White Sands was the location of 64 V-2 launches from 1946 to 1952 -- these V-2 launches represent the infancy of the United States military and civilian space program, and their historic value can hardly be overstated. While the first few were just fired in V-2 mode, subsequent rockets were used for all kinds of experiments with guidance, control, and staging; America's first successful two-stage rocket was a skinny Corporal sounding rocket atop a plump V-2.

Being able to build on the basis of German wartime technology gave the United States a considerable boost in rocketry, and led to the familiar stereotype of the German rocket scientist that permeated American popular culture in the Space Age 1960s.

But V-2 technology continues to be leveraged by practical space engineers. The Canadian Arrow, originally developed as an X-Prize contender, is based very closely upon the V-2. "The tail and nose cone structures are identical," says PlanetSpace, and the engine would be instantly recognized by Wernher von Braun. The ends of the vehicle are identical, but the Arrow has a second stage which contains the crew cabin, and unlike the original V-2, which was a weapon, both stages of the Arrow recover to Earth by parachute and are reusable.

For the display, the nose and tail of decommissioned Arrows will be joined in V-2 fashion, and the spacecraft will be painted to resemble a V-2 and installed in the V-2 gantry at Launch Complex 33 at White Sands.

"PlanetSpace will assemble the Canadian Arrow rocket components and paint the outside of the V-2 display to resemble the TF-1 flight launched at White Sands Missile Range in 1951. This TF-1 commemorative rocket will be donated to the WSMR museum for display at Launch Complex 33," the company said.

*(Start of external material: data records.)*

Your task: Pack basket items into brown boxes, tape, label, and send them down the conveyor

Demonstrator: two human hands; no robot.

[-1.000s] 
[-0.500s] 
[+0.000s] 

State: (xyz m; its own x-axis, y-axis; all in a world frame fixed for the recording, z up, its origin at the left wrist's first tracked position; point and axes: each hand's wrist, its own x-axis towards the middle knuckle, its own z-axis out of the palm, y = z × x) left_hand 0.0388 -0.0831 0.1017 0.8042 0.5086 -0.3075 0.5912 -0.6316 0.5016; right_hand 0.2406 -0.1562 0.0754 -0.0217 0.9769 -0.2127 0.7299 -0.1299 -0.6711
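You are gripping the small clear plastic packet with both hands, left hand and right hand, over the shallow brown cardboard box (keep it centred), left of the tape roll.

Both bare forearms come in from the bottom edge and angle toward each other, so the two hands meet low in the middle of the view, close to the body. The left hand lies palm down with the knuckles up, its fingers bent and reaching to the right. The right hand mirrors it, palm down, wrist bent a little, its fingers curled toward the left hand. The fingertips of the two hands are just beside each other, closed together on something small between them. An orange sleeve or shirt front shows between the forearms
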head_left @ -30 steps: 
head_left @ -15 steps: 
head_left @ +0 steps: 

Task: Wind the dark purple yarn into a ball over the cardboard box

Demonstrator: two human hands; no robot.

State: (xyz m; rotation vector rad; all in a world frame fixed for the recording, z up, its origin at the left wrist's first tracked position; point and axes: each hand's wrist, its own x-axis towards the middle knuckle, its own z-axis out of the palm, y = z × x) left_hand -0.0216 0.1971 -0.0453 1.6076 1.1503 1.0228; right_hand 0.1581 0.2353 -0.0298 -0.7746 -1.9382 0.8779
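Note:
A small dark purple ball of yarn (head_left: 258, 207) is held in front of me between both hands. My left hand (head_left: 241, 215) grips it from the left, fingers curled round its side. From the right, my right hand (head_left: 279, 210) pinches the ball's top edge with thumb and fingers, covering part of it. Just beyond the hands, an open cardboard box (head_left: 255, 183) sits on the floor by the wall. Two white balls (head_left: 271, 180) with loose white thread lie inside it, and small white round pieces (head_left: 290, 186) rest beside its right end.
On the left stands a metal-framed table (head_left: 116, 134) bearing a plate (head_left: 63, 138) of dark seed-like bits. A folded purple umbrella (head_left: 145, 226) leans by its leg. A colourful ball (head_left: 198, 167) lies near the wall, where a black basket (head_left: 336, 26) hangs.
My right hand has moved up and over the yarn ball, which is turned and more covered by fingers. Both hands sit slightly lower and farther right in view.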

Geoff Sheerin, PlanetSpace CEO, explained why the WSMR museum particularly should benefit. "The WSMR museum was a great help to the Canadian Arrow engineering group in the early days of their project, and Canadian Arrow has a debt of gratitude to the friendly and helpful people they met on the range."

"White Sands missile range is the cradle of the US space and missile program and it gives us great satisfaction to see the help provided to Canadian Arrow by the WSMR come full circle and provide a brand new display for their museum," Sheerin added.

The LC-33 site is currently a National Historical Landmark and has a Hermes-A1 rocket, a smaller, winged rocket based on V-2 technology, on display there in the V-2 gantry (the obscure Hermes project rockets were also fired from LC-33 from May 1950). The Hermes-A1 is property of the National Air and Space Museum; its ultimate disposition will depend on the desires of the NASM.

They can start planning now, for if things go right for PlanetSpace Hermes is going to be booted off LC-33 sometime in 2008, and a V-2 will stand in the gantry for the first time in 56 years.